Figure 3: A mutation in sodium channel Nav1.7 (F1449V), associated with the inherited pain condition erythromelalgia, lowers the current threshold for action potential generation and increases rate of repetitive firing of DRG neurons. 
Action potentials were evoked using depolarizing current injections from a set holding membrane potential of −60 mV. (a) Representative traces from a cell expressing Nav1.7R showing subthreshold responses to 40–70 pA current injections and subsequent overshooting action potentials evoked by injections of 135 pA (current threshold for this neuron) and 150 pA, as labeled. (c) A representative DRG neuron, expressing Nav1.7R where 150 pA of current was injected for 950 ms, evoking three action potentials. The response of the same cell to 950 ms at 400 pA current pulse is displayed in panel e, showing that as expected, these cells are able to fire trains of action potentials. (b) In contrast, in a cell expressing F1449V, representative responses to 40–70 pA current injections are shown. Action potentials were evoked by >60 pA injections, showing a lower current threshold for action potential induction. Note that the action potential voltage threshold (dotted line) was similar for the neurons in panels a and b. (d) Demonstration of repetitive firing of action potentials in a small DRG neuron expressing mutant Nav1.7R in response to only 150 pA current injection for 950 ms. With a higher input of 400 pA, a similar pattern of firing was found in the WT channel (f) showing similar peak frequencies in these neurons. (g) Averaged current threshold for all cells tested. There is a significant (*P < 0.05) reduction in current threshold with the expression of F1449V (n = 19) when compared with cells expressing Nav1.7R (n = 16). (h) Frequency of firing in response to 100 and 150 pA current injections for 950 ms in those cells that showed multiple firing. There is a significant increase in the frequency of firing with the expression of F1449V (n = 12), in comparison with Nav1.7R (n = 9–11), at both 100 pA (**P < 0.01) and 150 pA (*P < 0.05) injection levels. (Some of these data were published previously in Dib-Hajj et al.37)

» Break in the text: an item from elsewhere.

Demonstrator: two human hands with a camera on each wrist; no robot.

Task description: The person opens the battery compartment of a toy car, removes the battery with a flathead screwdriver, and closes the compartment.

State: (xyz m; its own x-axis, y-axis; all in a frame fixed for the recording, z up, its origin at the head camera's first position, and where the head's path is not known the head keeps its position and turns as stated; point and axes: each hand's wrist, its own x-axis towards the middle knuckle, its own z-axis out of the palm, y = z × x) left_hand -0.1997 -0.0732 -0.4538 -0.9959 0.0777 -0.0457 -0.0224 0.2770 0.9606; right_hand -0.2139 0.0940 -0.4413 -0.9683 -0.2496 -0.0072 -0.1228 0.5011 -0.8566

Timing Varies from 10–30 min
-
i
Critical Step
For successful voltage-clamp recording, the cells must also be healthy, display normal morphology and have as few projections as possible.
Critical Step
Inadequate space clamp is generally due to extensive neurites, which can be minimized by replating cells, limiting time in culture or using a substrate that inhibits neurite outgrowth. Problems with large voltage-clamp errors can be minimized by reducing current amplitudes (e.g., using lower external sodium concentrations), using lower resistance pipettes and using fast series resistance compensation.
-
A
Troubleshooting
Troubleshooting advice can be found in Table 1.
Timing
Step 1, prepare DRG cultures: 60–80 min; 1–3 days incubation time.
Step 2, transfer DRG cells to microscope stage: 1–5 min.
Step 3, prepare patch pipettes and solutions: varies between 10–60 min.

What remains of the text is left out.